List every line in this data where the string "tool" occurs.

* * *

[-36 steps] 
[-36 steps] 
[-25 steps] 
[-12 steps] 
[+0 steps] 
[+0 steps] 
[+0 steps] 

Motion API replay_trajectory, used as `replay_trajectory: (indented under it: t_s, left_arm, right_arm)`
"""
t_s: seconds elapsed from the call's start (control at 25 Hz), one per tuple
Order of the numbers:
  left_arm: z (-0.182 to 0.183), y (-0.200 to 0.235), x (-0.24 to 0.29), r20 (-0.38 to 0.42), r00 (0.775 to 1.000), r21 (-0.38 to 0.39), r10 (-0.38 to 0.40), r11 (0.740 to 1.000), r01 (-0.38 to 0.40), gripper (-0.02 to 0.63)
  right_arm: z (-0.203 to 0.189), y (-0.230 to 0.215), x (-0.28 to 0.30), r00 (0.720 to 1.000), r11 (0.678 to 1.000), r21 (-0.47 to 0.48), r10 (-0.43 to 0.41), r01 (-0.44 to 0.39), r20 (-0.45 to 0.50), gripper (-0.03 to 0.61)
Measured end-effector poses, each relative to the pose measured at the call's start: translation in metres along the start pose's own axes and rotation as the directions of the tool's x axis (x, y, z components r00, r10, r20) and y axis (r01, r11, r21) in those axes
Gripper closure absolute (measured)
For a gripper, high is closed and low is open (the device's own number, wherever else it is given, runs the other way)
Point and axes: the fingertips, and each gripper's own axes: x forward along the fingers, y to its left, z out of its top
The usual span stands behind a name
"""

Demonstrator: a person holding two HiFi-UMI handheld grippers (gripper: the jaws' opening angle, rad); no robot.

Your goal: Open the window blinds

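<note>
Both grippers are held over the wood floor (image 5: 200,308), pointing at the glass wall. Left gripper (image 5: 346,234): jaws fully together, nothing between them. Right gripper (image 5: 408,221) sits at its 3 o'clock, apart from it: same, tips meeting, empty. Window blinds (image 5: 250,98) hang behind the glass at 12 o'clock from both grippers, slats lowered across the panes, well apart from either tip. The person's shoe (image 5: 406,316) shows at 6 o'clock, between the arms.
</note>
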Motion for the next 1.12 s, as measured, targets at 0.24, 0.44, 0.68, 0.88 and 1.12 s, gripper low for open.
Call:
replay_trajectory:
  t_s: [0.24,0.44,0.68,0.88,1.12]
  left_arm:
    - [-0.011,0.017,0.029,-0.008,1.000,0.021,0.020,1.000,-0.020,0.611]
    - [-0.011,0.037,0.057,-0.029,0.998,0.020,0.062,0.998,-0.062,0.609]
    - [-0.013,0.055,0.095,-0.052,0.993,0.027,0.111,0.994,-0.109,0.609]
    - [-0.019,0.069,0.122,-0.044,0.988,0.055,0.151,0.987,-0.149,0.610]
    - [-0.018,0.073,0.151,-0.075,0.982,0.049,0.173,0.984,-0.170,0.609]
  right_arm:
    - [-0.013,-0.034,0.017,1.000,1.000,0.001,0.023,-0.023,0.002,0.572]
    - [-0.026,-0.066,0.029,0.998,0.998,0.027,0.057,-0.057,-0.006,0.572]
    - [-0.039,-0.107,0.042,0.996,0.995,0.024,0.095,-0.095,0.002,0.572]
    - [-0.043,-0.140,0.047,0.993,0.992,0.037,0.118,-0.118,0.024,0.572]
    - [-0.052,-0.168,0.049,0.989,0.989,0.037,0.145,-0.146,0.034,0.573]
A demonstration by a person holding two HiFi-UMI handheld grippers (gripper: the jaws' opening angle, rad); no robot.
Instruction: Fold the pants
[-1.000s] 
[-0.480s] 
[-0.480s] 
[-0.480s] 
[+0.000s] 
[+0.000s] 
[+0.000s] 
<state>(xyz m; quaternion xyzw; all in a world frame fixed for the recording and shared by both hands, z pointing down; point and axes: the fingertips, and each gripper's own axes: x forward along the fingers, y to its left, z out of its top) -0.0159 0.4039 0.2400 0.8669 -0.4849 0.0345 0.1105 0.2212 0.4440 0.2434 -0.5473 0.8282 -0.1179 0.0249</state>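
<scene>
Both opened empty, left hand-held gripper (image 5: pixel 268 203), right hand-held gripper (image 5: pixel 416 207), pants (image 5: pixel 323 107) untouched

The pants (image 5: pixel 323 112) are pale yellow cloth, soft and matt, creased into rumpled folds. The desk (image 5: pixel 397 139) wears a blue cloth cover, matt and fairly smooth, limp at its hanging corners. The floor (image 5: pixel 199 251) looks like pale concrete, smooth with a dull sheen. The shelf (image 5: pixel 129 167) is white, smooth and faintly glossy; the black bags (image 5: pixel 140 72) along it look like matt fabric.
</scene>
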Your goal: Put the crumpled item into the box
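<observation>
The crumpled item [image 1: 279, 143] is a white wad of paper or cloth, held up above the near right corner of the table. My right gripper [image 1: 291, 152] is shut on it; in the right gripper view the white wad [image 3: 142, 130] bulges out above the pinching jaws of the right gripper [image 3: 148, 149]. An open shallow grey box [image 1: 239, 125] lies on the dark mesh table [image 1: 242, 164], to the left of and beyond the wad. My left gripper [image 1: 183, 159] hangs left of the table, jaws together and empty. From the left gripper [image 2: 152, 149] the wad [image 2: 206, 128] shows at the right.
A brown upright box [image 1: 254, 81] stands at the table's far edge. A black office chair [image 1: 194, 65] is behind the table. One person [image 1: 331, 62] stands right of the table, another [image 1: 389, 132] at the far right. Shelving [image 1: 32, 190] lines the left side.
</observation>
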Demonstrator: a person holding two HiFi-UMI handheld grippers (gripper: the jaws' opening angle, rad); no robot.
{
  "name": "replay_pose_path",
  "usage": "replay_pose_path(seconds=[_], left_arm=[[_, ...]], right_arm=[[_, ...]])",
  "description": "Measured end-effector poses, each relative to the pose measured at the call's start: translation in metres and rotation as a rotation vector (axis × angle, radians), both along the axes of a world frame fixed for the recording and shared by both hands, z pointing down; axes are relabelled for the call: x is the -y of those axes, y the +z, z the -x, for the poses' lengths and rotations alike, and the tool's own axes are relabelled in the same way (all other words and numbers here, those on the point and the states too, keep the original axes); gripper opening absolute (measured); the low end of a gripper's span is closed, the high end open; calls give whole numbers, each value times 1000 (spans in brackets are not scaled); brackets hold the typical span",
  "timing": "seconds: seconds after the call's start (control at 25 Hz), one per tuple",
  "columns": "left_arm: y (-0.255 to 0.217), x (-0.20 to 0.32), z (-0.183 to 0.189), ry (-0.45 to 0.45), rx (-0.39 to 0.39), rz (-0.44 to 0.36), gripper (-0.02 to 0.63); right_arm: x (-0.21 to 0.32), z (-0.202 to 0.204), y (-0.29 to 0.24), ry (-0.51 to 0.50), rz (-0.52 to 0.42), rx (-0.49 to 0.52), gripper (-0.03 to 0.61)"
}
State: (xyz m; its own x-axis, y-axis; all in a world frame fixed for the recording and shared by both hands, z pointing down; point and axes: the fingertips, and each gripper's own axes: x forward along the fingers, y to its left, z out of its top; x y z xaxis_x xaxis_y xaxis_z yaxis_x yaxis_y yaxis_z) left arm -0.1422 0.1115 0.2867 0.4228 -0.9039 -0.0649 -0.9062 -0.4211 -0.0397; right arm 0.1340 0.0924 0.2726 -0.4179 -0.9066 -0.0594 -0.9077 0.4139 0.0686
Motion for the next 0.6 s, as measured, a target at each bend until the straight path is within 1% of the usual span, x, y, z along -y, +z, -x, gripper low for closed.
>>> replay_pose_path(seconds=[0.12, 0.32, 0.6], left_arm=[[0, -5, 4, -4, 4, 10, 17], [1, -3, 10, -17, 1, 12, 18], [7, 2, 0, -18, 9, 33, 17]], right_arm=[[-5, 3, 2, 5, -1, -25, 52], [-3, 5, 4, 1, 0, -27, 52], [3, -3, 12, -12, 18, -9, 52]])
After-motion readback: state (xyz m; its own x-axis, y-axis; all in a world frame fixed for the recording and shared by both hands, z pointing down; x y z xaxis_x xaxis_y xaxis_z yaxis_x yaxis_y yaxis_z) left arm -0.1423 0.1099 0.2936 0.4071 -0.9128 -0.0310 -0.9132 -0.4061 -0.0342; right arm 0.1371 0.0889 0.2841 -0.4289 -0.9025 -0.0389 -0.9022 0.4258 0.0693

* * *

YOUR SOLUTION
Measured end-effector poses, each relative to the pose measured at the call's start: translation in metres along the start pose's own axes and rotation as the directions of the tool's x axis (x, y, z components r00, r10, r20) and y axis (r01, r11, r21) in those axes
  "description": "Measured end-effector poses, each relative to the pose measured at the call's start: translation in metres and rotation as a rotation vector (axis × angle, radians), both along the axes of a world frame fixed for the recording and shared by both hands, z pointing down; axes are relabelled for the call: x is the -y of those axes, y the +z, z the -x, for the poses' lengths and rotations alike, and the tool's own axes are relabelled in the same way (all other words and numbers here, those on the point and the states too, keep the original axes); gripper opening absolute (measured); the low end of a gripper's span is closed, the high end open; calls give whole numbers, each value times 1000 (spans in brackets are not scaled); brackets hold the typical span",

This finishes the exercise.